Ce tableau peut-être peu reluisant de la situation du continent, traduit la course quotidienne vers l’incertitude où les régimes totalitaires conduisent les peuples. C’est la raison pour laquelle, de Benghazi à Maputo, les peuples devraient décider de mettre en œuvre un plan commun de résistance contre tous les maux qui minent le continent dont le combat contre le Covid-19 constitue une étape cruciale. Il importe de rester vigilants face à une certaine volonté prédominante à l’échelle du continent, d’empêcher la pleine expression d’une pensée contradictoire dans les espaces publics africains.
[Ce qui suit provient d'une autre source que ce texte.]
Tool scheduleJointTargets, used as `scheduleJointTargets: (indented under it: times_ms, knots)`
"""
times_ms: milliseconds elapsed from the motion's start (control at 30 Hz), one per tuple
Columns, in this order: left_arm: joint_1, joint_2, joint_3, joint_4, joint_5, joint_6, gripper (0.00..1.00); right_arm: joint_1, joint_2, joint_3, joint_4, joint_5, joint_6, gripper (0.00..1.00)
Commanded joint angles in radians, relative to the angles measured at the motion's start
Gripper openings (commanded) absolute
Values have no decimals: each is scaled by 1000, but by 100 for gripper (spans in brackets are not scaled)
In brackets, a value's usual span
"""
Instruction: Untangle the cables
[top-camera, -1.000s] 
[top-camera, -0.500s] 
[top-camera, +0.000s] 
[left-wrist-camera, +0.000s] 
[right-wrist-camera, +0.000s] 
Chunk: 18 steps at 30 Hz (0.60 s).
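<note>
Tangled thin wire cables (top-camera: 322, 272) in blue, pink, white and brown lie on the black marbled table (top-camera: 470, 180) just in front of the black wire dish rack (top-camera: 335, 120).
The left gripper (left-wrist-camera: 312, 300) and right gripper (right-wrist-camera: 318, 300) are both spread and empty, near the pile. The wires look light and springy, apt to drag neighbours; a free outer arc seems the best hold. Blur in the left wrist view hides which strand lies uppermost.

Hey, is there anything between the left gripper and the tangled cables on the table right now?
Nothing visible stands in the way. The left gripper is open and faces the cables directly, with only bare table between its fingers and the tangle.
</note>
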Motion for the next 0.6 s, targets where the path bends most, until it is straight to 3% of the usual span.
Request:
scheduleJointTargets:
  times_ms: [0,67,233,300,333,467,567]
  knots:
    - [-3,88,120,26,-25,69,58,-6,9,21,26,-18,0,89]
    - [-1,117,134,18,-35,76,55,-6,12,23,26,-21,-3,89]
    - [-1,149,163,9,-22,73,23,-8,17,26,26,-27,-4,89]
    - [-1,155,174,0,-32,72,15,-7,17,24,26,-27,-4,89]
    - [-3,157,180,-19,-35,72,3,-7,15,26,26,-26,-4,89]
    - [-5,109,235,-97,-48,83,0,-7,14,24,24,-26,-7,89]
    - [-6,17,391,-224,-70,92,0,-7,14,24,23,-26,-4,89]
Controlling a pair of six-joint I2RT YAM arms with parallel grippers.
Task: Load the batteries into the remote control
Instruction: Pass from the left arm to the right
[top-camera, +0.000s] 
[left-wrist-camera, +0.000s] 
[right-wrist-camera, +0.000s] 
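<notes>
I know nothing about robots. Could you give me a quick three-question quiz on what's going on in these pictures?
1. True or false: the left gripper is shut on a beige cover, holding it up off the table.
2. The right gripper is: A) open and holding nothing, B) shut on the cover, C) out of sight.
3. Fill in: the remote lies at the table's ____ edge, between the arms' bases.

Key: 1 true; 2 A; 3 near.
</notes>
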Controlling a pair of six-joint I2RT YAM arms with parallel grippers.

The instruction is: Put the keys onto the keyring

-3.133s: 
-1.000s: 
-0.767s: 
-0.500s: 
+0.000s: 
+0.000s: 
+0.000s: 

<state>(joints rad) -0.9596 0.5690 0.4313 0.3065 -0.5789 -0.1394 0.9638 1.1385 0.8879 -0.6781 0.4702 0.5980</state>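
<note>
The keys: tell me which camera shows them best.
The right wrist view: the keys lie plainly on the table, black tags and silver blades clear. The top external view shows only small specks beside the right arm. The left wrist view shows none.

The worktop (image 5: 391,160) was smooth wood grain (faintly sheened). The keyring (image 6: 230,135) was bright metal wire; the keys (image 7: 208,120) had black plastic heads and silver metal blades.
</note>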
Les pouvoirs totalitaires utilisent pour cela divers outils dont l’un des plus redoutables est le déni des réalités des souffrances des peuples et l’agitation des passions basées sur la stigmatisation identitaire. Attention aux élans racistes et violents à l’égard des étrangers comme étant perçus comme ceux qui propagent la pandémie. Attention aux thèses complotistes, aux thèses conspirationnistes, aux thèses racistes, aux thèses du bouc-émissaire, aux thèses des violences inhérentes, aux thèses extrémistes, aux thèses d’ostracisme ethnique et aux fake news.

La géopolitique des peuples de Tanger à Durban veut un nouveau partenariat stratégique avec le monde. Face à la situation sanitaire, sécuritaire, humanitaire, politique, économique et sociale explosive dans laquelle certains dirigeants ont plongé le continent. La communauté internationale dont font partie les 54 pays d’Afrique vient de tirer la sonnette d’alarme en invitant les pouvoirs à plus de réveil, d’anticipation et de réponse sanitaire stratégique puissante face à la menace de l’heure. Menace qui a révélé les défaillances même des pays les plus puissants et l’infiniment petit de tout ce que l’homme a jusqu’ici conçu et enfanté à l’échelle de l’univers. Aucune puissance ne pouvait être à la taille de cette pandémie inédite. C’est une occasion pour la communauté internationale de -confiner sa vision de l’Afrique. Face à ce drame, le continent, de Nouakchott à Port Saïd, se dirige vers une récession économique et un risque de crise sanitaire d’envergure. Sera-t-elle capable de rebondir avec les mêmes méthodes et certains acteurs après un bilan effroyable? La renaissance démocratique et la prospérité économique qui commençaient à se consolider et se solidifier ici et là vont-elles subsister?    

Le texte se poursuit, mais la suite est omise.